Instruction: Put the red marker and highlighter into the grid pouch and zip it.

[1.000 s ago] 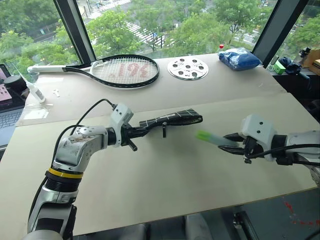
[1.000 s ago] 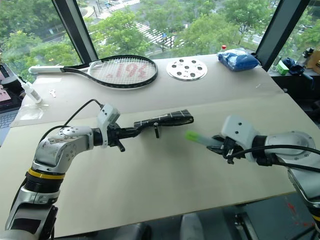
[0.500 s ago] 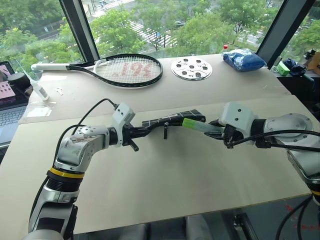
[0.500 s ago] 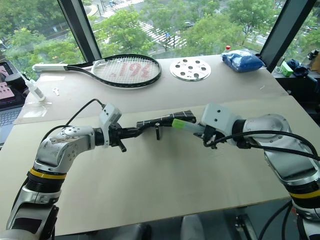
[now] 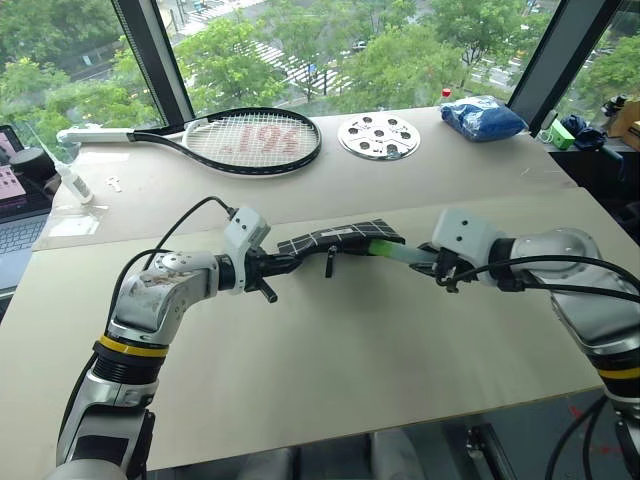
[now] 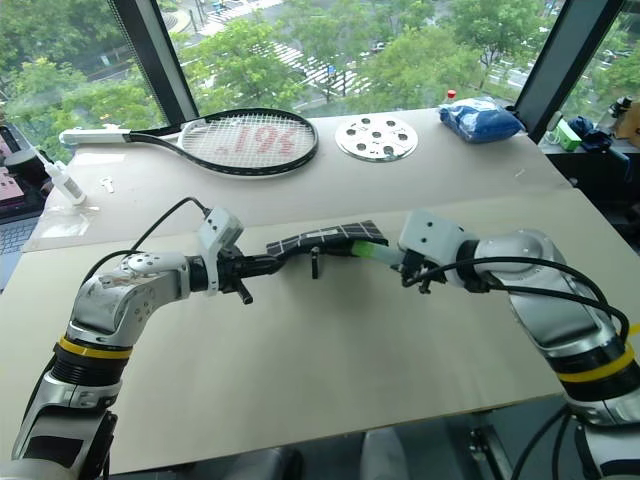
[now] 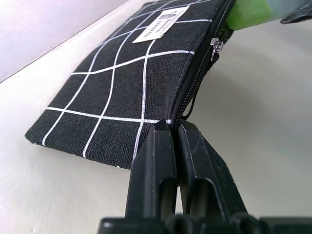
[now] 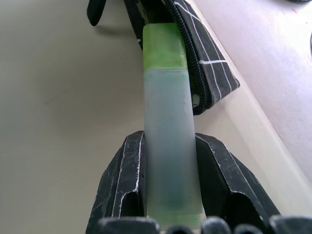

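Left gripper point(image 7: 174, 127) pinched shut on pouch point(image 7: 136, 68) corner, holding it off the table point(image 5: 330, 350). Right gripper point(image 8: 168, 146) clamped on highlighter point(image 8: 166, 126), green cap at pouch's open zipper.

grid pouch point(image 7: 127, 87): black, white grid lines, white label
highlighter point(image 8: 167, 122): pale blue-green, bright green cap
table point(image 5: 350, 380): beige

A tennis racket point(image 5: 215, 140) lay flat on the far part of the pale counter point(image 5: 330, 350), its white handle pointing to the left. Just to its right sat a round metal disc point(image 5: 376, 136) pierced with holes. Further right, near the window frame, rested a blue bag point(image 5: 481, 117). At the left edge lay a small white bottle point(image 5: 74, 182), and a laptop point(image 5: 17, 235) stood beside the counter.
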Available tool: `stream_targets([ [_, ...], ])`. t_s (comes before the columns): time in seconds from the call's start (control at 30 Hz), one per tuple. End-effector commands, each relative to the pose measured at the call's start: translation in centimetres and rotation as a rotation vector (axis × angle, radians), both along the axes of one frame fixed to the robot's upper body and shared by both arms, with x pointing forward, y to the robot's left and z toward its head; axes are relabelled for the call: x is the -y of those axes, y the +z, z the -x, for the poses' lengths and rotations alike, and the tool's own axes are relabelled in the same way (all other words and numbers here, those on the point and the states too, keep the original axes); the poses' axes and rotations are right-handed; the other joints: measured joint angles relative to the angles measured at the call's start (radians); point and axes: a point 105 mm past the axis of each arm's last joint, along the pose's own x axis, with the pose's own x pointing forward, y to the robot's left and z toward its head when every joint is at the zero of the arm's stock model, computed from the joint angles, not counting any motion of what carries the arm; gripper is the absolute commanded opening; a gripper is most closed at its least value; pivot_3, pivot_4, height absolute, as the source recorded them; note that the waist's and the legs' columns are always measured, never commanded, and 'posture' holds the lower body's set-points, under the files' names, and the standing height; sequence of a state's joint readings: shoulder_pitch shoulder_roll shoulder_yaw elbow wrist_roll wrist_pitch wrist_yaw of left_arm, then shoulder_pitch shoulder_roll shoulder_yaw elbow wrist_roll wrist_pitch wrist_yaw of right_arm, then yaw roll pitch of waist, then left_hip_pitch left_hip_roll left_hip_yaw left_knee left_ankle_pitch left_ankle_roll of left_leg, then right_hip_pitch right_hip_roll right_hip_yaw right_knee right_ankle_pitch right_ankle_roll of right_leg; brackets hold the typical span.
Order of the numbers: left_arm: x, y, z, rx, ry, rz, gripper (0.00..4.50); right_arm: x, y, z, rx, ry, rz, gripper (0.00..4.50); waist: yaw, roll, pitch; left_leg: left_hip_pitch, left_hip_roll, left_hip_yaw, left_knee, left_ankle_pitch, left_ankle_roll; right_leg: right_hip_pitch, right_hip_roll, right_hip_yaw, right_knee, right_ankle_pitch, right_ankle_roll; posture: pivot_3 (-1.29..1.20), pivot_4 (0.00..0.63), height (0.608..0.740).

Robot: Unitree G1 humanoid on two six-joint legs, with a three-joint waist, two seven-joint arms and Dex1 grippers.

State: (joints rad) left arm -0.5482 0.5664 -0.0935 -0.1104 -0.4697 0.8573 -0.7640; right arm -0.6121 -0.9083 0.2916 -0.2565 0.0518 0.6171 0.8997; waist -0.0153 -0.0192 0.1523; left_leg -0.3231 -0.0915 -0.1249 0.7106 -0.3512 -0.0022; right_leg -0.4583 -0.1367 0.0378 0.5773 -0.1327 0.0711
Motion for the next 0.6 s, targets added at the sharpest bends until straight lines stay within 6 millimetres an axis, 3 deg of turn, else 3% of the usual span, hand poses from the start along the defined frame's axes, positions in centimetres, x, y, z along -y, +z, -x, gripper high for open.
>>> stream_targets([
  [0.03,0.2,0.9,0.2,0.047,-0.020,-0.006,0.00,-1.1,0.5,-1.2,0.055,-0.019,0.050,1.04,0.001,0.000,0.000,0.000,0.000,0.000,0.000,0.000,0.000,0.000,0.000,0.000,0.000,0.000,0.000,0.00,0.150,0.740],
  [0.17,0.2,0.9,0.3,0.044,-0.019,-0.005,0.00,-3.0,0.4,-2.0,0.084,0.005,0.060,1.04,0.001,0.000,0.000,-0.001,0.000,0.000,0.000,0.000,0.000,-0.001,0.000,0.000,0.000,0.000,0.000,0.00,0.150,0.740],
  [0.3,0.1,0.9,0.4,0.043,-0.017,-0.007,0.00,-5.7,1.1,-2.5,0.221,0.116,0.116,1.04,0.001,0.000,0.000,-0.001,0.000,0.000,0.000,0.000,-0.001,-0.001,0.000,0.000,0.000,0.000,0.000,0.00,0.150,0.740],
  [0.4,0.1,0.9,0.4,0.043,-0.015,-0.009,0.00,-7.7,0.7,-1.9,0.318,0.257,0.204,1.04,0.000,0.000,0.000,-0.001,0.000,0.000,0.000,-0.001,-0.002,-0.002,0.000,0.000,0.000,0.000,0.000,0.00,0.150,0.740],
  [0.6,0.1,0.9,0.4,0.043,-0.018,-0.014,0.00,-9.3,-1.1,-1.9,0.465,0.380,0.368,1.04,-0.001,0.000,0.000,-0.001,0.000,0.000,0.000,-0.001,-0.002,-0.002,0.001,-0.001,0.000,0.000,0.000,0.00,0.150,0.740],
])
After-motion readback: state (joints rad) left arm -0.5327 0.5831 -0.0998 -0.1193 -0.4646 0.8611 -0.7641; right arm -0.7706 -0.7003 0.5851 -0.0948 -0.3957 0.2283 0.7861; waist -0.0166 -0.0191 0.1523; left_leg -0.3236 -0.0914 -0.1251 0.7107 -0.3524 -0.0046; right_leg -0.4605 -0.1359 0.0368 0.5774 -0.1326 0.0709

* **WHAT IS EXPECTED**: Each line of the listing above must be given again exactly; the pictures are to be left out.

* **ANSWER TO THE EXERCISE**:
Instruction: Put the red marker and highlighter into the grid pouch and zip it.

[1.000 s ago] 
[1.000 s ago] 
[0.500 s ago] 
[0.500 s ago] 
[now] 
[now] 
[now] 
[now] 

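Left gripper point(image 7: 174, 127) pinched shut on pouch point(image 7: 136, 68) corner, holding it off the table point(image 5: 330, 350). Right gripper point(image 8: 168, 146) clamped on highlighter point(image 8: 166, 126), green cap at pouch's open zipper.

grid pouch point(image 7: 127, 87): black, white grid lines, white label
highlighter point(image 8: 167, 122): pale blue-green, bright green cap
table point(image 5: 350, 380): beige

A tennis racket point(image 5: 215, 140) lay flat on the far part of the pale counter point(image 5: 330, 350), its white handle pointing to the left. Just to its right sat a round metal disc point(image 5: 376, 136) pierced with holes. Further right, near the window frame, rested a blue bag point(image 5: 481, 117). At the left edge lay a small white bottle point(image 5: 74, 182), and a laptop point(image 5: 17, 235) stood beside the counter.
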Available tool: `stream_targets([ [_, ...], ])`. t_s (comes before the columns): time in seconds from the call's start (control at 30 Hz), one per tuple. End-effector commands, each relative to the pose measured at the call's start: translation in centimetres and rotation as a rotation vector (axis × angle, radians), both along the axes of one frame fixed to the robot's upper body and shared by both arms, with x pointing forward, y to the robot's left and z toward its head; axes are relabelled for the call: x is the -y of those axes, y the +z, z the -x, for the poses' lengths and rotations alike, and the tool's own axes are relabelled in the same way (all other words and numbers here, those on the point and the states too, keep the original axes); the poses' axes and rotations are right-handed; the other joints: measured joint angles relative to the angles measured at the call's start (radians); point and axes: a point 105 mm past the axis of each arm's last joint, along the pose's own x axis, with the pose's own x pointing forward, y to the robot's left and z toward its head when every joint is at the zero of the arm's stock model, computed from the joint angles, not counting any motion of what carries the arm; gripper is the absolute commanded opening; a gripper is most closed at its least value; pivot_3, pivot_4, height absolute, as the source recorded them; note that the waist's and the legs' columns are always measured, never commanded, and 'posture' holds the lower body's set-points, under the files' names, and the standing height; sequence of a state's joint readings: shoulder_pitch shoulder_roll shoulder_yaw elbow wrist_roll wrist_pitch wrist_yaw of left_arm, then shoulder_pitch shoulder_roll shoulder_yaw elbow wrist_roll wrist_pitch wrist_yaw of right_arm, then yaw roll pitch of waist, then left_hip_pitch left_hip_roll left_hip_yaw left_knee left_ankle_pitch left_ankle_roll of left_leg, then right_hip_pitch right_hip_roll right_hip_yaw right_knee right_ankle_pitch right_ankle_roll of right_leg; brackets hold the typical span.
Order of the numbers: left_arm: x, y, z, rx, ry, rz, gripper (0.00..4.50); right_arm: x, y, z, rx, ry, rz, gripper (0.00..4.50); waist: yaw, roll, pitch; left_leg: left_hip_pitch, left_hip_roll, left_hip_yaw, left_knee, left_ankle_pitch, left_ankle_roll; right_leg: right_hip_pitch, right_hip_roll, right_hip_yaw, right_knee, right_ankle_pitch, right_ankle_roll; posture: pivot_3 (-1.29..1.20), pivot_4 (0.00..0.63), height (0.608..0.740).

Robot: Unitree G1 humanoid on two six-joint legs, with a three-joint waist, two seven-joint arms and Dex1 grippers.

State: (joints rad) left arm -0.5482 0.5664 -0.0935 -0.1104 -0.4697 0.8573 -0.7640; right arm -0.6121 -0.9083 0.2916 -0.2565 0.0518 0.6171 0.8997; waist -0.0153 -0.0192 0.1523; left_leg -0.3231 -0.0915 -0.1249 0.7106 -0.3512 -0.0022; right_leg -0.4583 -0.1367 0.0378 0.5773 -0.1327 0.0711
Motion for the next 0.6 s, targets added at the sharpest bends until straight lines stay within 6 millimetres an axis, 3 deg of turn, else 3% of the usual span, hand poses from the start along the defined frame's axes, positions in centimetres, x, y, z along -y, +z, -x, gripper high for open.
>>> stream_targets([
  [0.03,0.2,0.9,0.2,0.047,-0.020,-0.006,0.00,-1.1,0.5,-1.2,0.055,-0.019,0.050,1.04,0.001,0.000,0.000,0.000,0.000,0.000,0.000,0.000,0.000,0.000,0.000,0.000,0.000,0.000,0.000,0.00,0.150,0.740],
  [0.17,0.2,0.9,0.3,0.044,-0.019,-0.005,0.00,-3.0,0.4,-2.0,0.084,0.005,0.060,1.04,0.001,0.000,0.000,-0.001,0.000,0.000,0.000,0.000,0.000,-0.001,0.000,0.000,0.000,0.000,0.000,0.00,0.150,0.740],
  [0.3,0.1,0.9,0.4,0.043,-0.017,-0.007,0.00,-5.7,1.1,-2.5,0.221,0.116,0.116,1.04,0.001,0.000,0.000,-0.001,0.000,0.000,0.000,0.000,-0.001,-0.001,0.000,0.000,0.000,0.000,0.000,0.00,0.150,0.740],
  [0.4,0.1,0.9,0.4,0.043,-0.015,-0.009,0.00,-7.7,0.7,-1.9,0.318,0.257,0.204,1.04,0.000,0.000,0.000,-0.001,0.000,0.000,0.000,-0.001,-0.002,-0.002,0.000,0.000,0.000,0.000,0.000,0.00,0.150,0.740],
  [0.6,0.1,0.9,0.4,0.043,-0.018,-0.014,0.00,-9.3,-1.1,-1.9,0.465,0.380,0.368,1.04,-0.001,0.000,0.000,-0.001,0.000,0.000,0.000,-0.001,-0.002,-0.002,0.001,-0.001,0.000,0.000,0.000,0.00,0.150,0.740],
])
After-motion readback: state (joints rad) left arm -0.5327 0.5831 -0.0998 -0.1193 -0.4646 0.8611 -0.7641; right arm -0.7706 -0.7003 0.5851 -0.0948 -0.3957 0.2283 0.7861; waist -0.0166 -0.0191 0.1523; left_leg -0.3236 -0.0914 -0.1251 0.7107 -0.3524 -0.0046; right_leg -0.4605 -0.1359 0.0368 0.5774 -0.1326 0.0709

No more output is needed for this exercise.